→ **What is being asked**
Look below for the line containing "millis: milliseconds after" and the line containing "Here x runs"; repeat exactly those two lines and all lines between them, and nothing else.

** Recorded data follows **

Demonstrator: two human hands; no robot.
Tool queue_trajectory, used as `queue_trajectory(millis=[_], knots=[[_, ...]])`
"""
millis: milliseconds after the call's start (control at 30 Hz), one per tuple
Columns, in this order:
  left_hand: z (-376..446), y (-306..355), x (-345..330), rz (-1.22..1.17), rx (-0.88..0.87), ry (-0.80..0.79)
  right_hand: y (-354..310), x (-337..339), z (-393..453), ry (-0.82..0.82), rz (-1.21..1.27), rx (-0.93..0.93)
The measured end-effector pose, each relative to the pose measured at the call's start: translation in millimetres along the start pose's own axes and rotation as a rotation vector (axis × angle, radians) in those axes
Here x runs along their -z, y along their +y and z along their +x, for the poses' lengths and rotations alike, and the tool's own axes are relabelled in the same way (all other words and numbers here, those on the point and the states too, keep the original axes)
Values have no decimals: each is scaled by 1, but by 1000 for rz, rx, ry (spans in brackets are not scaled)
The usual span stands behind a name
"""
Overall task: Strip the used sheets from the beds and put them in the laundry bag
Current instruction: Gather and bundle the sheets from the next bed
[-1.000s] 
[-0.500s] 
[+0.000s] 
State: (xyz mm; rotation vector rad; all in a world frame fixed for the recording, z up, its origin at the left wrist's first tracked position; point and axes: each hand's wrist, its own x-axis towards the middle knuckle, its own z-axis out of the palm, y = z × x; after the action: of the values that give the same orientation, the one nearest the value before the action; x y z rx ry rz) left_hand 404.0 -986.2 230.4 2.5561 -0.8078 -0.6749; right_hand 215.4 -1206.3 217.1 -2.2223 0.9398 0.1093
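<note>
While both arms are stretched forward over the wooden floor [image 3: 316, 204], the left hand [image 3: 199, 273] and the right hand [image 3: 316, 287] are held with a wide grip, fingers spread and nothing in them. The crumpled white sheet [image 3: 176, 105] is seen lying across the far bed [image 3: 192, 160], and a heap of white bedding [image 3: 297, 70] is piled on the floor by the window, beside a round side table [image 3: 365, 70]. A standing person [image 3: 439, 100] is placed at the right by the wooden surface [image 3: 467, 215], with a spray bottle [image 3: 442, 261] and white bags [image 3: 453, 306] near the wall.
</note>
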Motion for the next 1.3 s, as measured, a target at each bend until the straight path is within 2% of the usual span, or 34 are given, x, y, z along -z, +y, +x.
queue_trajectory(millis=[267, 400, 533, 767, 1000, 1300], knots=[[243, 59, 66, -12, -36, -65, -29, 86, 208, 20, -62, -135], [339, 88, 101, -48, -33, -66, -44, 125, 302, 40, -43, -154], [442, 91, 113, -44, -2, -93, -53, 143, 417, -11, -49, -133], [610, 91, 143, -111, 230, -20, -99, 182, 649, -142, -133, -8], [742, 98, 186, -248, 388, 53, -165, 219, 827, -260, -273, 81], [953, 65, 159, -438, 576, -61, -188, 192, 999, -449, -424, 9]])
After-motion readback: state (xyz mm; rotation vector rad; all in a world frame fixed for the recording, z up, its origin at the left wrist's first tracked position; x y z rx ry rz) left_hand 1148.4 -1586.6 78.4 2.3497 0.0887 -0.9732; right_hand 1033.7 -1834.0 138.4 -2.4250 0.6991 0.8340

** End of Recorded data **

→ **Response to this task**
millis: milliseconds after the call's start (control at 30 Hz), one per tuple
Columns, in this order:
  left_hand: z (-376..446), y (-306..355), x (-345..330), rz (-1.22..1.17), rx (-0.88..0.87), ry (-0.80..0.79)
  right_hand: y (-354..310), x (-337..339), z (-393..453), ry (-0.82..0.82), rz (-1.21..1.27), rx (-0.93..0.93)
The measured end-effector pose, each relative to the pose measured at the call's start: translation in millimetres along the start pose's own axes and rotation as a rotation vector (axis × angle, radians) in those axes
Here x runs along their -z, y along their +y and z along their +x, for the poses' lengths and rotations alike, and the tool's own axes are relabelled in the same way (all other words and numbers here, those on the point and the states too, keep the original axes)

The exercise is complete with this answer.